* [What the exercise asks]: Exact copies of all the lines below are required, with the pictures omitted.

* [Information shown]:
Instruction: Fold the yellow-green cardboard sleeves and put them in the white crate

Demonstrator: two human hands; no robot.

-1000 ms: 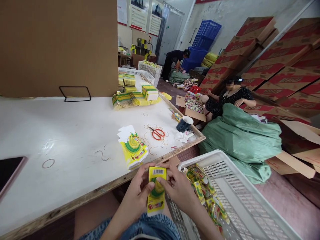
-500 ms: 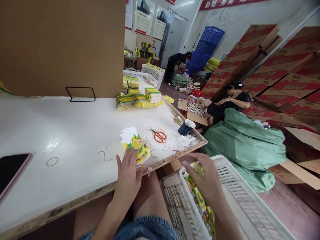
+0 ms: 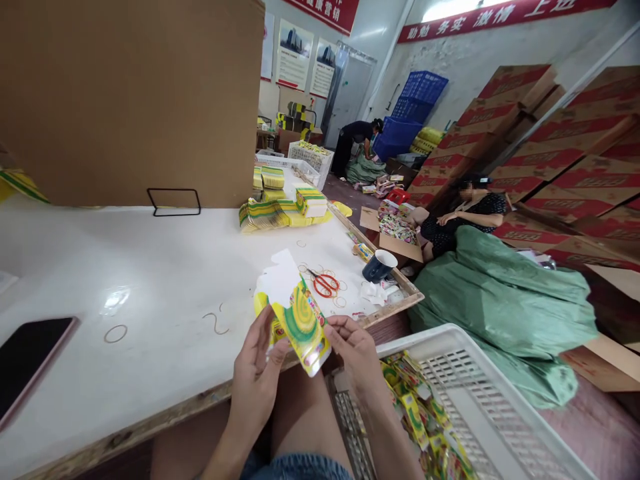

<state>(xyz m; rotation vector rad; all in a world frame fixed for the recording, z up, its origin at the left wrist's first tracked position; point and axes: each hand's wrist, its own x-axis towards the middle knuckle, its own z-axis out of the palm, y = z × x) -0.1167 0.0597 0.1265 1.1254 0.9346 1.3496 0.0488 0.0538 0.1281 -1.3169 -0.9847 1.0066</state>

* [Expected answer]:
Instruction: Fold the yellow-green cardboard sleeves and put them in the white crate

Demonstrator: two human hands; no robot.

-1000 ms: 
-500 ms: 
+0 ms: 

<state>(xyz m; rotation vector rad; all in a world frame fixed for the recording, z up, its origin at the left wrist's first tracked position; point and axes: each hand's wrist, its own x-axis towards the middle knuckle, its own z-axis out of the palm, y = z × x) -0.1167 0.0597 0.1265 1.1254 0.9346 1.3496 0.0488 0.0538 0.1281 -1.3169 -0.9847 1.0066</state>

Thus the exercise is complete.